With Facebook going online and the first touchscreen iPhone becoming available, teenagers were not only representing the culture through social media but soon they would inadvertently be running it. Mainstream movies in the 2000s were pretty much superhero or young adult-oriented.  Music continued down the path of simplicity while most shied away from the reality of the massive war in the Middle East.

Up until the present, from the 2000s on, most adults in their 20’s, 30’s, and even the Star Wars generation in their 40’s, still wanting to go to a galaxy far far away, were adults that have been absorbed into the culture and have thus unknowingly arrested their personal development.  Their mentors have become teenagers and not philosophers or older people with true wisdom; their reading material has been reduced to the 140 characters allowed on Twitter rather than books about history and art.  

Living with reality is a very large part of the human experience.  Unfortunately, we now live in a society where most adults, read, think, and behave at a preteen level while they build upon their digital citizenship.  This is all acceptable because the majority have been hypnotized by the mass media by being fed entertainment through multiple television channels, through the disconnectivity of cellphone communications and from the government, which keeps them scared of a foreign boogeyman that could kill them, taking away their freedom to shop for more stuff and to ‘Like’ more trivial cute animal posts on Facebook.

Teenagers of today develop their interpersonal relationships for the most part by chasing ‘Likes’ on Facebook, ‘Subscribes’ on YouTube, and ‘Retweets’ on Twitter, because this, in our technopoly, is where self-worth is fabricated.  These affirmations have become their currency and for many their only concern.  We are marketing ourselves as online celebrities because we want to win, we want to be recognized as someone special in a world that is becoming increasingly empty and lonely.  This system allows people to advertise for corporate products through their personal devices, while those same products are being force-fed back to them in this odd digital cycle of insecurities, fusing with corporate agendas in this idiosyncratic pursuit for some form of happiness.

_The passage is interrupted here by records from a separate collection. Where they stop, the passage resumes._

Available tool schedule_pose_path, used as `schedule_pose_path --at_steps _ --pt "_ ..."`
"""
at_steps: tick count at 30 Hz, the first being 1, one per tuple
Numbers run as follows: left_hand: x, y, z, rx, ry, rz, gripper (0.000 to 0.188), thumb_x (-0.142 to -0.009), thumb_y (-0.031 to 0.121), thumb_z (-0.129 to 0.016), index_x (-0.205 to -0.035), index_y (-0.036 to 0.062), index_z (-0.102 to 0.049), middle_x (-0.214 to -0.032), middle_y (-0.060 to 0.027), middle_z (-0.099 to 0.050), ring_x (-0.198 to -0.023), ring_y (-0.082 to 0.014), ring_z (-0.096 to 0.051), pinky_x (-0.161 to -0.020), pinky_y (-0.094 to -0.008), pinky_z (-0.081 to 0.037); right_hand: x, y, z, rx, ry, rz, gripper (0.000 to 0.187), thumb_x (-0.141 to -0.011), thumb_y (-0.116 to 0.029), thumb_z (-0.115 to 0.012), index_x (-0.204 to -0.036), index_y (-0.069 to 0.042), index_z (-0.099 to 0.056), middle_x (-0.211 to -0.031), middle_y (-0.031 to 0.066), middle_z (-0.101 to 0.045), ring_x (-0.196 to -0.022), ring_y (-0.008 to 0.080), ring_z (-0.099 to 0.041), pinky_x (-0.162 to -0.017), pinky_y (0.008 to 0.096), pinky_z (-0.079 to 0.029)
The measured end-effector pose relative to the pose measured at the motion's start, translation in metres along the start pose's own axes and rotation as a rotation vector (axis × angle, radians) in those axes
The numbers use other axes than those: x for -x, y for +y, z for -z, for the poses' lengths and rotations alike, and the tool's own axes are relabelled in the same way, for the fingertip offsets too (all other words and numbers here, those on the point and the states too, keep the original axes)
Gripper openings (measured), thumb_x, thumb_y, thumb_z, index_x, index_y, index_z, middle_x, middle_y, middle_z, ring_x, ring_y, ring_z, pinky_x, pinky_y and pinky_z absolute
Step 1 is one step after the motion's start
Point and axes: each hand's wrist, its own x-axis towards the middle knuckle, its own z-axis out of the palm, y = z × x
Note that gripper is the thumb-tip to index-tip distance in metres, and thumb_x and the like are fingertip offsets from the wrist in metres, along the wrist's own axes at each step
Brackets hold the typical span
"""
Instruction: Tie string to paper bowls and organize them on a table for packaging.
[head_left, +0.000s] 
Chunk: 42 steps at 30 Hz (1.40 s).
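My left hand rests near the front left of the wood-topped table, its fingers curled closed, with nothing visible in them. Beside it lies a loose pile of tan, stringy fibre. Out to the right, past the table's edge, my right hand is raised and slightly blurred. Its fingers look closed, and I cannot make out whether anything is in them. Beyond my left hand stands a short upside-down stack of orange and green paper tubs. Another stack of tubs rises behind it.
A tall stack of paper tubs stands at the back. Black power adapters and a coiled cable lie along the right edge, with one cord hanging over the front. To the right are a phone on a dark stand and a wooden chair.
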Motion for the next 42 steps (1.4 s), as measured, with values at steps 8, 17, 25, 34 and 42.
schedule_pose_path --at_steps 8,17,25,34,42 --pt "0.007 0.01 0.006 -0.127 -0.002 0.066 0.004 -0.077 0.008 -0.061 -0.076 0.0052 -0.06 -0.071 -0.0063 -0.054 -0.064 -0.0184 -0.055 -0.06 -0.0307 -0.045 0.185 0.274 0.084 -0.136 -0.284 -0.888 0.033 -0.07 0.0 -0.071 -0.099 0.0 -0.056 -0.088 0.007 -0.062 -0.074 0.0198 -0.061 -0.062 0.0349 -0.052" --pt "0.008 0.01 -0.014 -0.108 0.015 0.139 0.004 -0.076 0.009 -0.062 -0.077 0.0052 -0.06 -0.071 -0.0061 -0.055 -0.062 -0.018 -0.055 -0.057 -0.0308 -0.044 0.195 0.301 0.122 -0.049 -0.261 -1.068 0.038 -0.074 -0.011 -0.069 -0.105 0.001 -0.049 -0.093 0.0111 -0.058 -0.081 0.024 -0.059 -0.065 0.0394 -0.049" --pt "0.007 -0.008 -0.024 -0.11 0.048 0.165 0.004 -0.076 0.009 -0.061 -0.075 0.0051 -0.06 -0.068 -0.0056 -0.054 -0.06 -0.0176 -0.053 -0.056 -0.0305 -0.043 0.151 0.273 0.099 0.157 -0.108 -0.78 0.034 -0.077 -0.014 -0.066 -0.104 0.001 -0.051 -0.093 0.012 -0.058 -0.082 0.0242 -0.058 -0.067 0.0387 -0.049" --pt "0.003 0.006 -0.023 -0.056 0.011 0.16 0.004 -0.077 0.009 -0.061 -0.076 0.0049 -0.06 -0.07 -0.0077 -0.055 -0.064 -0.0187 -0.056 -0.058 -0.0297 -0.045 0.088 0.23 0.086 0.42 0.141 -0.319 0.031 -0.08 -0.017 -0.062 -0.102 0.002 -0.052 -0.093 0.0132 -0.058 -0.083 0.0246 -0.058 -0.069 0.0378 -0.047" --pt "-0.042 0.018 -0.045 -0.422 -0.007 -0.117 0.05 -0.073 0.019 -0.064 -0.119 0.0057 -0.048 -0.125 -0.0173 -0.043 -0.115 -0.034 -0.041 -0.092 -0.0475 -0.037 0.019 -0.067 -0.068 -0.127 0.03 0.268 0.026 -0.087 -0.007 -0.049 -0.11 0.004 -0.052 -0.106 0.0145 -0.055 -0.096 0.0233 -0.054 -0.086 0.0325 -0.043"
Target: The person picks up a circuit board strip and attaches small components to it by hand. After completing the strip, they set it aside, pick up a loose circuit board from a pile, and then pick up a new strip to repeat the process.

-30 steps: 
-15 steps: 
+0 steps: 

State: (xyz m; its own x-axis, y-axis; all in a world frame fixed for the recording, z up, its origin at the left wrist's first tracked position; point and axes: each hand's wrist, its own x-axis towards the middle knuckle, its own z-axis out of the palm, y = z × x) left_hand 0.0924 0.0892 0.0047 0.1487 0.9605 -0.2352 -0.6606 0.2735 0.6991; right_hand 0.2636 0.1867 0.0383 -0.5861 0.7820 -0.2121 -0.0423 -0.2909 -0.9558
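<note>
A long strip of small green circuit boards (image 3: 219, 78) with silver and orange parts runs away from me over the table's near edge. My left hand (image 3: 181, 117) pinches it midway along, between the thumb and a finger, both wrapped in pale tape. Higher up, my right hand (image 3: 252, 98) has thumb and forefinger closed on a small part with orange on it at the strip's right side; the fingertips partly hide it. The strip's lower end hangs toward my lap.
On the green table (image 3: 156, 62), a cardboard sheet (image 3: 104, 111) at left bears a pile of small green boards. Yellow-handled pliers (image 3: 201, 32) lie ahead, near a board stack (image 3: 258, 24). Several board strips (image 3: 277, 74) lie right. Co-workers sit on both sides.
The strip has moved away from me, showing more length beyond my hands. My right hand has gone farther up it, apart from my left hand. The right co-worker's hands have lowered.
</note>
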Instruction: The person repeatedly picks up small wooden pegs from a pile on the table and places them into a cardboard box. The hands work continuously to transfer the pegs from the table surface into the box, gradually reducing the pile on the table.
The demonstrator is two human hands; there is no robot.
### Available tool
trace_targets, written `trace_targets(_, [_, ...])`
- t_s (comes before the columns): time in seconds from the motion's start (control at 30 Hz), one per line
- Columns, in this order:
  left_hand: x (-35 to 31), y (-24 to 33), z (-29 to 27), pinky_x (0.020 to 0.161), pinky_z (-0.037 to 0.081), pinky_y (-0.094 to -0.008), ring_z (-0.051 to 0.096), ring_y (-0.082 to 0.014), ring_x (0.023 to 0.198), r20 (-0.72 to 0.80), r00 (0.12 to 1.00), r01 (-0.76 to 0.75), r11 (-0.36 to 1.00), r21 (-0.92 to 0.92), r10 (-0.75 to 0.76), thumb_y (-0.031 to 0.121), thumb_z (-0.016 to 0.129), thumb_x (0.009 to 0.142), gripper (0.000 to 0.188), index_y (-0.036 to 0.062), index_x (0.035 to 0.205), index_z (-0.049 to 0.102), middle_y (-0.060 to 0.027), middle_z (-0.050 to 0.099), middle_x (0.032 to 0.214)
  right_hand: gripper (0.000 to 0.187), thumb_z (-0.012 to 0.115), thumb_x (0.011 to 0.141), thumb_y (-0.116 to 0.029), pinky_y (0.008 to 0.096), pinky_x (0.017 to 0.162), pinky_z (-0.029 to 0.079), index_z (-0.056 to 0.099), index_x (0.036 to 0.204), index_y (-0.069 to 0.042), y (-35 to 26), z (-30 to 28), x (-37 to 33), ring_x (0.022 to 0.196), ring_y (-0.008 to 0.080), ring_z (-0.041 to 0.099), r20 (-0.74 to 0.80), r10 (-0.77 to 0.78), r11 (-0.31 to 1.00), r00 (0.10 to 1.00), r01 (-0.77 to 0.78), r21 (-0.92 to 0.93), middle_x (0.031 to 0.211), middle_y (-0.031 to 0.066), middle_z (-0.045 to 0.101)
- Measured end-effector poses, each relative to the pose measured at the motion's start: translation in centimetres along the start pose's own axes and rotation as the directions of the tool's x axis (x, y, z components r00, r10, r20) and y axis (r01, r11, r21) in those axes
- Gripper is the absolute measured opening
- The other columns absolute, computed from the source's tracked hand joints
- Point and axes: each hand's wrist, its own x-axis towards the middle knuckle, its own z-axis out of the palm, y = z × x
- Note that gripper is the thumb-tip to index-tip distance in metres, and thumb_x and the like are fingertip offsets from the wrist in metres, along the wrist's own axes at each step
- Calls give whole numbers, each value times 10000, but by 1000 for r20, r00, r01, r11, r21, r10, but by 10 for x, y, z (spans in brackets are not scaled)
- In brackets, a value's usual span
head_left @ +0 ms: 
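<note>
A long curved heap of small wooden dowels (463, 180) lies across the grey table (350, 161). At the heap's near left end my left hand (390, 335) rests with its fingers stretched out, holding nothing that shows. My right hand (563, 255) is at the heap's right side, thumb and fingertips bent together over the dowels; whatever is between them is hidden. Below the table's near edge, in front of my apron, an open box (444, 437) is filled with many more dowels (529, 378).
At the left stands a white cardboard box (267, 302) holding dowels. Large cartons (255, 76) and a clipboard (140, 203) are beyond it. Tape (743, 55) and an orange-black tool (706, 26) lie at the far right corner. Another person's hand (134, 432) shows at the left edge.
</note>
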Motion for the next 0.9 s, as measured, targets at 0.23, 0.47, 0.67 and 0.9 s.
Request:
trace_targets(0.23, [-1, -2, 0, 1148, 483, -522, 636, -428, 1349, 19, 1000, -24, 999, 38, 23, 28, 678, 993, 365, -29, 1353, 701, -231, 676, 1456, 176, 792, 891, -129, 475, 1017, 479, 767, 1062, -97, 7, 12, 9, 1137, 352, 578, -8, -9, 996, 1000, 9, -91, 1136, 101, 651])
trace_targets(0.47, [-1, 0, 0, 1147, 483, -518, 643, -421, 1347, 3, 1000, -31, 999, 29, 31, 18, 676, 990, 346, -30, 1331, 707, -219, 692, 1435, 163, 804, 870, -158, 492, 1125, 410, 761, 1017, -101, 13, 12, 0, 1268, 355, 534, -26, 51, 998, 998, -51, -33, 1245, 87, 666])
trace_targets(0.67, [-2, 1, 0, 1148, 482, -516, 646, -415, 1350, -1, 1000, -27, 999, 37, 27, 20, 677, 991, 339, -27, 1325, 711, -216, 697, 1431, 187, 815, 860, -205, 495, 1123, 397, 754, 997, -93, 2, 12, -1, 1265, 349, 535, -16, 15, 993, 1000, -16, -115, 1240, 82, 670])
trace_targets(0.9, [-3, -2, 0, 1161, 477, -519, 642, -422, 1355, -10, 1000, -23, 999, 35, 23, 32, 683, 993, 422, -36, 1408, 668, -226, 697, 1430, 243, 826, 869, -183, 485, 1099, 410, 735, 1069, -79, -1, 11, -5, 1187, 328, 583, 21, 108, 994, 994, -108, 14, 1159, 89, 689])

Corporations have disguised what they truly want from people and they have done this in such a masterful way so that a person actually disguises it from themselves.

The purpose here is not to say that all teenagers have become spending drones for corporations or that all young and middle-aged adults are afraid of growing up, there are still some people out there, young and old, that have seen behind the curtain and don't like what they're looking at.  What I’m saying is there is a trend that is flourishing in the culture where teenagers are being robbed of their ability to live a life, free of control.  It would be nice to see teenagers in a position to truly understand the choices they are making, rather than corporate 'think-groups' in offices that look like daycare centers, dream up ways to manipulate them into caring about their stupid products.  Like most culture shifts, these things come and go.  Maybe teenagers of the future won’t rely on text messaging to convey their feelings to another person elsewhere in the world.  Maybe talking to people will become a new trend again. Maybe the robots do everything for us while we jack into a Matrix-type world of our choosing and never really have to live a day in the real world again.